> _REQUIRED ACTION_
Pull out each line of the data that includes the word "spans".
++++++++
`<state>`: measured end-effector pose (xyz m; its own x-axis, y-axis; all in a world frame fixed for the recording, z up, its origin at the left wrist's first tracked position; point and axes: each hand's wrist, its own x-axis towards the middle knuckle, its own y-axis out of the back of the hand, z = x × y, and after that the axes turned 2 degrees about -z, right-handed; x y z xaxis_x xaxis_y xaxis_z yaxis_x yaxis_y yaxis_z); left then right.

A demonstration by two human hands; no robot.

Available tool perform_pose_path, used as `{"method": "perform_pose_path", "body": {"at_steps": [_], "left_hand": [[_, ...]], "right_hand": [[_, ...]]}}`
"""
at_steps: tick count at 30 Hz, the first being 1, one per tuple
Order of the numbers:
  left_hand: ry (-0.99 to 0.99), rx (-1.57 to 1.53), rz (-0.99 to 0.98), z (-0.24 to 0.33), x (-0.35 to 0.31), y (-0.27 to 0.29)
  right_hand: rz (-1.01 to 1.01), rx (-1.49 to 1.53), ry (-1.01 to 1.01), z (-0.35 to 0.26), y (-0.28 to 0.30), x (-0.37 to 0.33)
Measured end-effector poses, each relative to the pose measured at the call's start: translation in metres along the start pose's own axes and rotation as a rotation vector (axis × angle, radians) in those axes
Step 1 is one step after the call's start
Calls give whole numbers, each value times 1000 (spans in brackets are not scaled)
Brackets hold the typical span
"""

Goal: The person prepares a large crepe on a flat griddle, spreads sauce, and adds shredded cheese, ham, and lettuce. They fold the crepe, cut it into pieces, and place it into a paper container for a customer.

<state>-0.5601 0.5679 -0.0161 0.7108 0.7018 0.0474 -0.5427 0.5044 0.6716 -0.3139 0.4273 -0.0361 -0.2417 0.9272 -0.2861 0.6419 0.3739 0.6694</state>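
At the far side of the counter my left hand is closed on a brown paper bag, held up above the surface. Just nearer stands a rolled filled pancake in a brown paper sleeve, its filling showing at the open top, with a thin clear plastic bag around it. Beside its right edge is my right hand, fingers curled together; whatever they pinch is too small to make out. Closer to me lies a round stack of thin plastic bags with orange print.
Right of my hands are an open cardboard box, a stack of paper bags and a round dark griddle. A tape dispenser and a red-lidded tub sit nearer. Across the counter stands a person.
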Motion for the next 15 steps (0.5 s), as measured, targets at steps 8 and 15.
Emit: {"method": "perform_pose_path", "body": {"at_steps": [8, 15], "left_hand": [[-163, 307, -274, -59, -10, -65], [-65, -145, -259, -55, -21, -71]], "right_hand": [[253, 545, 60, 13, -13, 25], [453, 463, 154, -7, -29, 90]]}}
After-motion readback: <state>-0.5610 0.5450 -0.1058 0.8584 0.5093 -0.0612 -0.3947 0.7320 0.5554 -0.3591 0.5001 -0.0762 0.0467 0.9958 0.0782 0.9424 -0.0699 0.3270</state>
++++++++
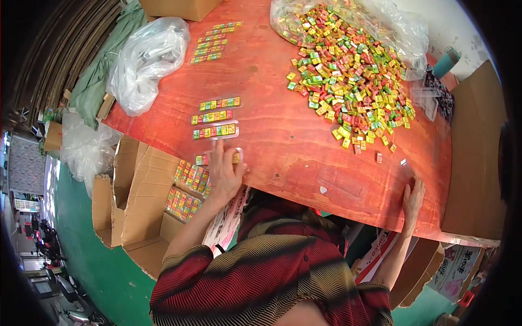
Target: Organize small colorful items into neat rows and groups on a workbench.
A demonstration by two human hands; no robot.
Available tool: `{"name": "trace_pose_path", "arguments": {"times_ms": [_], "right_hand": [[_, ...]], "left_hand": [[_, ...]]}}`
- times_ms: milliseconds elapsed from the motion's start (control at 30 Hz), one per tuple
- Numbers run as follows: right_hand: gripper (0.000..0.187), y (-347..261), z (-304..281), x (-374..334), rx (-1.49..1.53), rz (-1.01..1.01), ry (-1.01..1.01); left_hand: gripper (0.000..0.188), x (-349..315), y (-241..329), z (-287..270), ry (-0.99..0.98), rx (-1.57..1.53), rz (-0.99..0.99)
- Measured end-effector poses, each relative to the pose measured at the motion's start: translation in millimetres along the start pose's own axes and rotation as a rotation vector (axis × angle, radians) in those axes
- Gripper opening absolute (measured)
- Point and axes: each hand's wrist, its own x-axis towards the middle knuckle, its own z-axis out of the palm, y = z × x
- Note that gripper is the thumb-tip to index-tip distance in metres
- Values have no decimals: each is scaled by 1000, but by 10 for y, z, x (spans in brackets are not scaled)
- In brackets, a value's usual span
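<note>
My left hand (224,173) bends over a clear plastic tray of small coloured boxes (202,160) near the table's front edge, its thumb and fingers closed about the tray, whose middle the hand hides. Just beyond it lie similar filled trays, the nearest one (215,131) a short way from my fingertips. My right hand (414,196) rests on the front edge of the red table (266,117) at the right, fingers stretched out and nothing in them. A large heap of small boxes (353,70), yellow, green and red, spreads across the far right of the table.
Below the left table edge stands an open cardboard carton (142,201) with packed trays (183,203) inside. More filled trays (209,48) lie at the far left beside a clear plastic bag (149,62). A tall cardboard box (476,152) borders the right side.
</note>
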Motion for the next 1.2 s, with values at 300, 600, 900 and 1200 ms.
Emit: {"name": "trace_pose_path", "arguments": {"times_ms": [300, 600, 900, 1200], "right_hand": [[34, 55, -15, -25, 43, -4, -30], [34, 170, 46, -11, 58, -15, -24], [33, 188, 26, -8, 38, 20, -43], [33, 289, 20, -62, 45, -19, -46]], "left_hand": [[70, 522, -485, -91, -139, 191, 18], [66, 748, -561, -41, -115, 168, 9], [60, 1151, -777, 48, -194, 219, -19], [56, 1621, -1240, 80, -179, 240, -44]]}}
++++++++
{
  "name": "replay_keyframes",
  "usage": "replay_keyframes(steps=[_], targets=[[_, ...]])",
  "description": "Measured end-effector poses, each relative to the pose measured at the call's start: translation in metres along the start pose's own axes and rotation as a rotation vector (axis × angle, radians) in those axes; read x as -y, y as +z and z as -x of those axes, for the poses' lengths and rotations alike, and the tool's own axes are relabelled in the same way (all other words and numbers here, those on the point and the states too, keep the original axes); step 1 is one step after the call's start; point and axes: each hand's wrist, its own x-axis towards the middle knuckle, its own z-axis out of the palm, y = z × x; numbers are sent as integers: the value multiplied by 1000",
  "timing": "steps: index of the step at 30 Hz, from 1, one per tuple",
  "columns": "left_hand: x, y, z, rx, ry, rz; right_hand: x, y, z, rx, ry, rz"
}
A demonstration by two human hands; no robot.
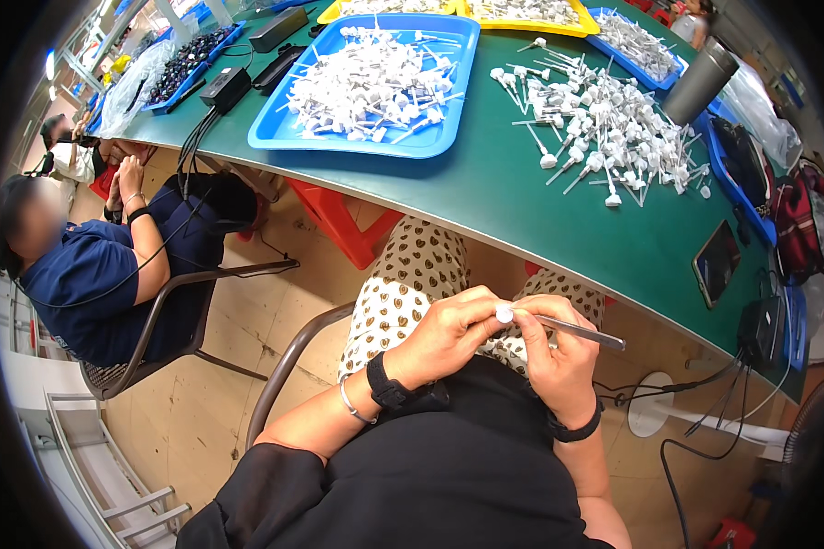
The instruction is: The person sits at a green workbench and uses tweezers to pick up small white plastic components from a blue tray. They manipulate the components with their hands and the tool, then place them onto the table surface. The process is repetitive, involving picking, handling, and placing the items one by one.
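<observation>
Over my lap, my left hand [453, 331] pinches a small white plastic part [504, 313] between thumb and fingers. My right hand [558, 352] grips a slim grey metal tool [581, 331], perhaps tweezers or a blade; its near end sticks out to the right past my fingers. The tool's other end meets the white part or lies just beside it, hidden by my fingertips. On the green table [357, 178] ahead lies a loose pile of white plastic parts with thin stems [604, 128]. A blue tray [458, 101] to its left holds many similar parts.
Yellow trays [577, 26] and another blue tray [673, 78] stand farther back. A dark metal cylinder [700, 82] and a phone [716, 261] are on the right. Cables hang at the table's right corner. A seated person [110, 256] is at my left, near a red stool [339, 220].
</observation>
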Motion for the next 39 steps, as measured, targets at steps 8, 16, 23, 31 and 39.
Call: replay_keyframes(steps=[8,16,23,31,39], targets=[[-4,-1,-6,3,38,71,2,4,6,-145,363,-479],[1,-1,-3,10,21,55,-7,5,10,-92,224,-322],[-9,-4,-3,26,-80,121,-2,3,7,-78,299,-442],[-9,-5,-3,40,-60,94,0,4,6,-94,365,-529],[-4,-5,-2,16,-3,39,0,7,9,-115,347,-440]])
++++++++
> _OUTPUT_
Calls give whole numbers, each value times 1000 (spans in brackets are not scaled)
- Values have no decimals: each is scaled by 1000, but by 10 for y, z, x (spans in brackets are not scaled)

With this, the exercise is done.